The National Institute for Health and Care Excellence (NICE) has published the final guidelines for recommending Ataluren (Translarna) drug to treat Duchenne Muscular Dystrophy in Children below the age of five years.
Duchenne Muscular Dystrophy is a type of X-linked muscular dystrophy which causes degeneration of muscles and premature death. It usually affects boys and is mainly caused due to a dystrophin gene mutation in the X chromosome.
‘Ataluren, an innovative drug for the treatment of Duchenne Muscular Dystrophy in children will be made available on the NHS.’
The NICE followed by the announcements of National Health Services England and PTC therapeutics company has confirmed the 'managed access agreement' which provides the financial and clinical details of the drug Ataluren for Muscular Dystrophy.This agreement could benefit about 50- 60 children with muscular dystrophy.

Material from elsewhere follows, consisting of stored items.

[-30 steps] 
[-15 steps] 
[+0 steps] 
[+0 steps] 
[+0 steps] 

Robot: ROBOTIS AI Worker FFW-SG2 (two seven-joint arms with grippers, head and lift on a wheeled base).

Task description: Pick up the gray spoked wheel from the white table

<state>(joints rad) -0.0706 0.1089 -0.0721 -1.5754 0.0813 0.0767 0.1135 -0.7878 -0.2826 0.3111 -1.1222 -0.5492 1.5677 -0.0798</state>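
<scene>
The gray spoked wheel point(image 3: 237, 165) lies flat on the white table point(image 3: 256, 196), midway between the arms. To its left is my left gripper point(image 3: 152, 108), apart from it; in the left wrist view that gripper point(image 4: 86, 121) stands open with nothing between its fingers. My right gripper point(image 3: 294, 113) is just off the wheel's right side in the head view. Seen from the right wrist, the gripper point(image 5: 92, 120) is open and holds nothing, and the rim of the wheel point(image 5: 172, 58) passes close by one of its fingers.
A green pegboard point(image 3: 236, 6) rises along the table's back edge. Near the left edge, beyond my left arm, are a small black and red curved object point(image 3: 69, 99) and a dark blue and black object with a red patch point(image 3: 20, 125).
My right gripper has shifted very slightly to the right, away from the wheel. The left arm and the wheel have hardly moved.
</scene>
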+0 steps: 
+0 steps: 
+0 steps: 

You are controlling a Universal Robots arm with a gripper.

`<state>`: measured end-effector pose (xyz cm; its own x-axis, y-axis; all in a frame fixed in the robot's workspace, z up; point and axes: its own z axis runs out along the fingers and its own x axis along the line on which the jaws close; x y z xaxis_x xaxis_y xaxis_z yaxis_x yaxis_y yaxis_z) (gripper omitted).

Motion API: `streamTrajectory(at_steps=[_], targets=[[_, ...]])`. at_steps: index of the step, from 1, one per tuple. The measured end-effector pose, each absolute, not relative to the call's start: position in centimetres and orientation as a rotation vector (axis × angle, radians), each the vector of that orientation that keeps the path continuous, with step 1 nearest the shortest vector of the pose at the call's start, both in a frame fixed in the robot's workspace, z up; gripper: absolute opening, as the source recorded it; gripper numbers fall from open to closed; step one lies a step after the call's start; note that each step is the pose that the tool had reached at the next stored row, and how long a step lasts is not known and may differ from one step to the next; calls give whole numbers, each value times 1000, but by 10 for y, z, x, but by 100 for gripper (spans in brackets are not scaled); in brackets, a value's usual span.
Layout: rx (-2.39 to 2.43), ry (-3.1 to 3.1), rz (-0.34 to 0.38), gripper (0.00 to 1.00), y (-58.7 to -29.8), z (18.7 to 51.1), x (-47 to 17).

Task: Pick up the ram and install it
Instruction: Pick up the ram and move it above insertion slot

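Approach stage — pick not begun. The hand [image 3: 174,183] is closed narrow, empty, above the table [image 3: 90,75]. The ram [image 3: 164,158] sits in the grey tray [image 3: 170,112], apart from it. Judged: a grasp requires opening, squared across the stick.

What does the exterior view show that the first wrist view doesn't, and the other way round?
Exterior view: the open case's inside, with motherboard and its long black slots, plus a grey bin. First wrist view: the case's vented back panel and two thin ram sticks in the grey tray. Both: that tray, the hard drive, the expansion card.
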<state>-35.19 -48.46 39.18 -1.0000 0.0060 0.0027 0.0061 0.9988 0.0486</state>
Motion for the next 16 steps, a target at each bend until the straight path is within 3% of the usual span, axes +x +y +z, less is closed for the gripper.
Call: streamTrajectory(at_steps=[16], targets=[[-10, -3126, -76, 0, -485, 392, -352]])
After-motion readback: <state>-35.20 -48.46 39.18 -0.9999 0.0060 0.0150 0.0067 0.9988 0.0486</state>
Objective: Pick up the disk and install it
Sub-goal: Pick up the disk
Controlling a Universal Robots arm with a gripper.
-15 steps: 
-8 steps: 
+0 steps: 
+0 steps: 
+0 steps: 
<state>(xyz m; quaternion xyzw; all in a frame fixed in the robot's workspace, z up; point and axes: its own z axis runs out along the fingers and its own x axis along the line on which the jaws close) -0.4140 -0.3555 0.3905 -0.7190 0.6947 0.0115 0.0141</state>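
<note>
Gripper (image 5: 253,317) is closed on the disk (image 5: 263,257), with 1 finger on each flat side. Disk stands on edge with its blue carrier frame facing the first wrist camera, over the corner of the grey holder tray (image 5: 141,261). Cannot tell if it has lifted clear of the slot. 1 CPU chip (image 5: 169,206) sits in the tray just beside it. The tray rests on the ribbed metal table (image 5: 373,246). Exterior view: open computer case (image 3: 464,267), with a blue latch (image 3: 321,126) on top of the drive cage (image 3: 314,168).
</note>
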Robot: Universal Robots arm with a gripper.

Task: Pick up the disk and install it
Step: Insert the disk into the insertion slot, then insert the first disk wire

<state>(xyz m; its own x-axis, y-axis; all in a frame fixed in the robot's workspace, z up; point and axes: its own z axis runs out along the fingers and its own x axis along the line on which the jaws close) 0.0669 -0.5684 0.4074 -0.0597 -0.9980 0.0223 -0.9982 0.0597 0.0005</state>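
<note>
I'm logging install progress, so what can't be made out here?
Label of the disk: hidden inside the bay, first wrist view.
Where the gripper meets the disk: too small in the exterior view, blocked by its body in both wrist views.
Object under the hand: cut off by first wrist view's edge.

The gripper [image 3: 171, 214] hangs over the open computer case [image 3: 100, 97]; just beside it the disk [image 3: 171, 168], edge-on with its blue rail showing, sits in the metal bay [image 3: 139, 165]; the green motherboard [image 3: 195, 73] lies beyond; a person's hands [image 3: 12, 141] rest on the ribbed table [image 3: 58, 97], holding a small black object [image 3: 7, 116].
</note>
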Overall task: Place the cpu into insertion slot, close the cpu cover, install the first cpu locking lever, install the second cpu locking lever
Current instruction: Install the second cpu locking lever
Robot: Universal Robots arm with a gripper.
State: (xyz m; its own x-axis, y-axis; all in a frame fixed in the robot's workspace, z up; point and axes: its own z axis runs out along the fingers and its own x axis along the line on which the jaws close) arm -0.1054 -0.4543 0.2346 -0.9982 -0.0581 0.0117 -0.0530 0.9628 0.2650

The Chief Executive of NICE, Sir Andrew Dillon stated that the innovative drug Ataluren is the first of its kind which aims to treat the root cause of the disease and also benefits patients from the cruel disease that has very little treatment options. He also added that the five year managed access agreement between NHS England and PTC therapeutics will benefit children with muscular dystrophy as they will be able to access the drug as well as gather data on the drug efficacy before reviewing the guidelines and making decisions on whether to continue funding after five years.
Ataluren is a part of NICE's Highly Specialized Technologies Program which looks out for the treatment of rare diseases. The list price of the drug was found to be $ 290,000 per year.
The guidelines of NICE recommends Ataluren to be made available under the terms and conditions of Marketing Authorization Application and also the company should supply the drug as per the discount agreed in the patient access scheme.
This agreement is welcomed by muscular dystrophy charities in UK and the drug will be available in the NHS for children within few weeks.